In contrast, women are routinely denied the status of “speaking subjects” in such films. Before the Flood fails to show women speaking in the documentary’s first third. Dedicated almost exclusively to male scientists and politicians, women appear only 34 minutes into the film. Excluding shots of the environment, where DiCaprio narrates, women appear as speaking subjects for just 12% of the screen time.
But why should we care about women’s representation in documentaries and the media?
Principally because narratives about climate change influence our response.
Representing women as silent victims underestimates their expertise and strength as advocates, diminishing the chance for equitable climate change policies.
As UN Women Deputy Executive Director Yannick Glemarec asserts, we need to ‘change the rhetoric of viewing women as vulnerable. We must see women for who they are—core community members, strong leaders, advocates and agents of change who must have a place at the table’.
Food and water security in sub-Saharan Africa provides a paradigmatic example demonstrating why the media and policy makers must recognise climate change’s gendered dimensions.
In sub-Saharan Africa, 59% of employed women are engaged in precarious, informal agricultural employment. They are also responsible for fetching over 70% of household water. This imposes a disproportionate burden to provide water and food, and renders women more dependent on natural resources to subsist economically. However, it simultaneously empowers women as agents for change, giving them expertise about local water supplies and agricultural practices that should be recognised by policy makers.

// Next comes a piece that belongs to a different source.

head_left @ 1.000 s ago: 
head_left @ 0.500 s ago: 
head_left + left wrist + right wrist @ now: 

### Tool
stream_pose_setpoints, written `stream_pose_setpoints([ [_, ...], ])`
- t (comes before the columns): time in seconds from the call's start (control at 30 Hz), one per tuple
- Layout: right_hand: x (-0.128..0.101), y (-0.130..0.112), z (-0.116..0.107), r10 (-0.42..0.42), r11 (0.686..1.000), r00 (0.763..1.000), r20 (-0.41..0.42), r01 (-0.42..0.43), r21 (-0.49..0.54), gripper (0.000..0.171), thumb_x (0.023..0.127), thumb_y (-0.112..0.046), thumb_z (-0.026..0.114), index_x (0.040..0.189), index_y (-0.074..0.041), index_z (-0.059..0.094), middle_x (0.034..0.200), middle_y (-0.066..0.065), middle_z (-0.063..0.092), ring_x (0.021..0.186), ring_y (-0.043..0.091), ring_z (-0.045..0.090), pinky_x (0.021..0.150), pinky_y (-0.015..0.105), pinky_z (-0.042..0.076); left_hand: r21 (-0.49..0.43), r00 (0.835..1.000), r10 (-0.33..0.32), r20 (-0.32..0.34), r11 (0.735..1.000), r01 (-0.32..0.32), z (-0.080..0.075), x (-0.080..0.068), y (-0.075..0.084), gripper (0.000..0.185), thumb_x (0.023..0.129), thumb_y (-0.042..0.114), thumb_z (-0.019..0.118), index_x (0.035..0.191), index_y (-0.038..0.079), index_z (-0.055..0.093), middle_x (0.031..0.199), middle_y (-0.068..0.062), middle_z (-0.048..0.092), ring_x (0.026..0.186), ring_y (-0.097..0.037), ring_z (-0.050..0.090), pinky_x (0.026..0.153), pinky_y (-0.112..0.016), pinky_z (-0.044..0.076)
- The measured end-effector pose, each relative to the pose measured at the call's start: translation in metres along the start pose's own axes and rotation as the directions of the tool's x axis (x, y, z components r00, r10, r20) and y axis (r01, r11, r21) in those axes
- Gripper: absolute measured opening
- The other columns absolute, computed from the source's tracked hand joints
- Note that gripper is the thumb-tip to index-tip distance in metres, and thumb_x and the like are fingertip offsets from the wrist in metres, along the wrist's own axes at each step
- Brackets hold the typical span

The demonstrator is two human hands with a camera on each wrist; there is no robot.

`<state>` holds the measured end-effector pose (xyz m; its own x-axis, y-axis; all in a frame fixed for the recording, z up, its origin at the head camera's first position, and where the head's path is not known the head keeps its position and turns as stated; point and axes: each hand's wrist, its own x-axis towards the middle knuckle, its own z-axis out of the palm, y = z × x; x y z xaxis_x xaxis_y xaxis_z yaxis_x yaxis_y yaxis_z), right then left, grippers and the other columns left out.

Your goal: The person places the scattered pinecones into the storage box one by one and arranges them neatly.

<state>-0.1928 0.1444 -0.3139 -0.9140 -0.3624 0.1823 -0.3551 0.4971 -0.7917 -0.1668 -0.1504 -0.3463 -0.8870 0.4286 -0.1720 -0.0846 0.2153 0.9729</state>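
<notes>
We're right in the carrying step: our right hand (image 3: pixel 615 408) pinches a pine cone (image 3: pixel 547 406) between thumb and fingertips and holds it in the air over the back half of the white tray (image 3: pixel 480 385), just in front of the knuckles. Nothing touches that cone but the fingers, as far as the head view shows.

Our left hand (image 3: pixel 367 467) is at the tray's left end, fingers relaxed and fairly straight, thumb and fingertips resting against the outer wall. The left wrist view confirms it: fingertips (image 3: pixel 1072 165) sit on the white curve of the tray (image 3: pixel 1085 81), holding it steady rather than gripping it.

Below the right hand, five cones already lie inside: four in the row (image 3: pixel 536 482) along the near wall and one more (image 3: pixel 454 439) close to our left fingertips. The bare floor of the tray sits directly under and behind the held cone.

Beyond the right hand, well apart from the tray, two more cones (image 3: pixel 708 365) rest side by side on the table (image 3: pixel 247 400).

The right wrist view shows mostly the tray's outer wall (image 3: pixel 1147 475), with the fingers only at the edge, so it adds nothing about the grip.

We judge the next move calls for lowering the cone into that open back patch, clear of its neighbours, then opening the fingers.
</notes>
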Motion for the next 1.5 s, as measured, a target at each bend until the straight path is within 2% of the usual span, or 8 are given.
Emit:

Representatives at COP23 should consider climate change’s gendered dimensions, ‘not because gender oppression is more important than…other[s]’, but because focusing on women ‘reveals important features of interconnected systems of human domination’. The structures subordinating women, the environment, the financially vulnerable and racialised "others" are mutually reinforcing. A gendered perspective can help reveal these intersecting systems and their relationship to climate change.
If policy makers recognise women’s experiences and expertise, they can devise more equitable policies that tackle climate change and gender equality simultaneously.
Caitlin Clifford is a Masters student studying International Public Management at Sciences Po, Paris.
The views expressed are those of the author and do not represent the views of the United Nations or any of its affiliated organisations.